**PROMPT**
Give back an exact copy of the lines below, from the first through the line with "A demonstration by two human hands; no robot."; please stop there.

**RECORDED INFORMATION**

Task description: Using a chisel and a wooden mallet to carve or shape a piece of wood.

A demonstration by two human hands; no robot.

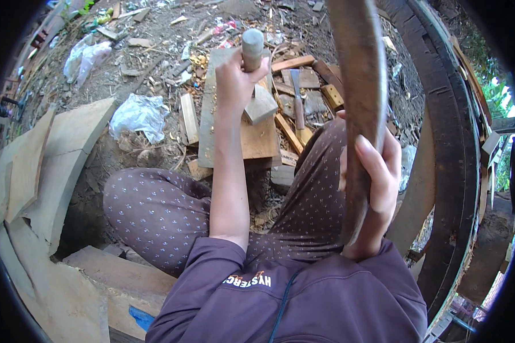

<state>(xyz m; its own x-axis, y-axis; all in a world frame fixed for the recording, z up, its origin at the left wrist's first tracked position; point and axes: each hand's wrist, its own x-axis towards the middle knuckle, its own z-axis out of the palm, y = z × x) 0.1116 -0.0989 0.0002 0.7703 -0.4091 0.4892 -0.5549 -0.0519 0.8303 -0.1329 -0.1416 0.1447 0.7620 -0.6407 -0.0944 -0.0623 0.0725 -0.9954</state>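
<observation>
My left hand (234, 83) is closed around a thick, round wooden tool handle (253, 48) with a worn grey end. It stands upright over the work board, and its lower end is hidden by my hand. Just below sits a small wooden block (261, 106) on a flat wooden board (260, 140). In my right hand (377, 171) is a long brown wooden club (363, 74), raised close to the camera and reaching past the top edge. My right fingers wrap its lower part. A chisel (297, 100) with a wooden handle lies right of the board.
Wood offcuts (309, 80) and chips surround the board. Crumpled plastic bags (138, 117) lie on the dirt at the left. Large curved planks (77, 166) lean at the left, and a dark curved timber (449, 143) rises along the right. My bent knees (154, 197) flank the board.
</observation>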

**EXPECTED ANSWER**
Task description: Using a chisel and a wooden mallet to carve or shape a piece of wood.

A demonstration by two human hands; no robot.

Nothing further is required of the output.